__Your goal__.
In the listing that follows, how many lines have the word "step" in them? Give only the number.

***

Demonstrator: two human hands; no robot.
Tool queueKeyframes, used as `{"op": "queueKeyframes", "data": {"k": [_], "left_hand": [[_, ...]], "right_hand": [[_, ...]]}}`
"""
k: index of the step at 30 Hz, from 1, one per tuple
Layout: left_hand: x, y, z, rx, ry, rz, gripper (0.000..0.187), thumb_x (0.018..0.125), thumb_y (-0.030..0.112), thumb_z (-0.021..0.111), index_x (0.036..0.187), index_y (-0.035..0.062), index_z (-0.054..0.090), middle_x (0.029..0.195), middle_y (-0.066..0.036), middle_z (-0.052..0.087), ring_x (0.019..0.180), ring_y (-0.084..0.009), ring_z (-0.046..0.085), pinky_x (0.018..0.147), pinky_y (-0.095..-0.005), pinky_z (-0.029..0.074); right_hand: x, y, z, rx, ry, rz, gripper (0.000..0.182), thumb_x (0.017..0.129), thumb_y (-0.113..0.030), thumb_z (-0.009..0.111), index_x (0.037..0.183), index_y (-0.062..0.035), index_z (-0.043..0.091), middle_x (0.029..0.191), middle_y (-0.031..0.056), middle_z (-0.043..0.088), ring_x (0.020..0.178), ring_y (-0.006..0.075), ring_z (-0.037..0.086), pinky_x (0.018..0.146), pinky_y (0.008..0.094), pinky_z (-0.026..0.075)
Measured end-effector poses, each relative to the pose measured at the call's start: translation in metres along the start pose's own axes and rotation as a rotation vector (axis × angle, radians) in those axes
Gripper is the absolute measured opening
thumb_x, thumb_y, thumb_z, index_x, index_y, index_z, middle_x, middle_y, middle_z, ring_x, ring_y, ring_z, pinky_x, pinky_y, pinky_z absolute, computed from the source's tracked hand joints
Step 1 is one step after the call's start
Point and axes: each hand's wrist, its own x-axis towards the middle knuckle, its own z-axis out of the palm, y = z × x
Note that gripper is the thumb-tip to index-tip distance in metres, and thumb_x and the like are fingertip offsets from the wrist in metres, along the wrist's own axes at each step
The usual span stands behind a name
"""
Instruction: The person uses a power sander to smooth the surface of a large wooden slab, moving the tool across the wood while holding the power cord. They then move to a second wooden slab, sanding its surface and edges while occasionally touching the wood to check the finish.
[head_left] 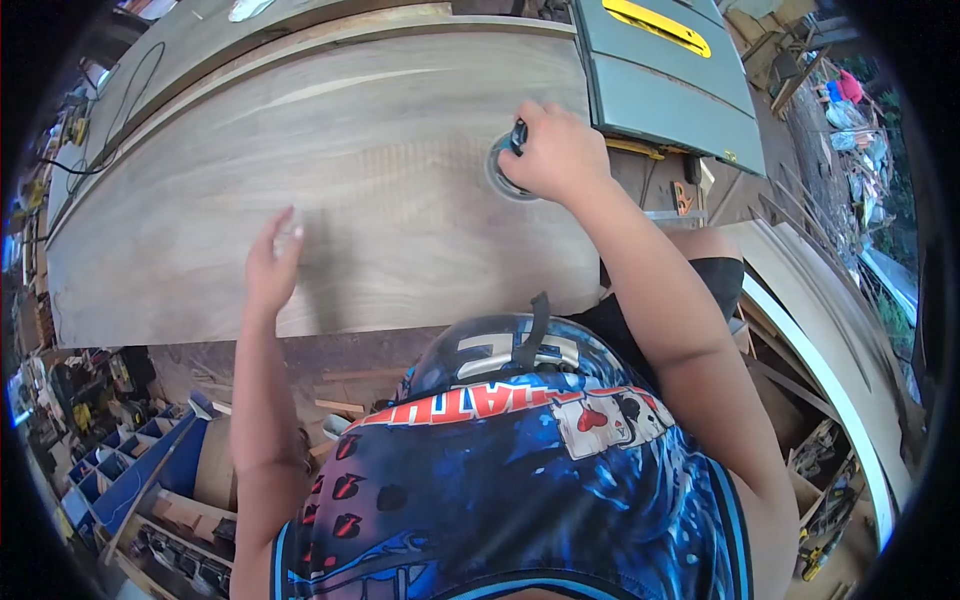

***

__Task result__.
3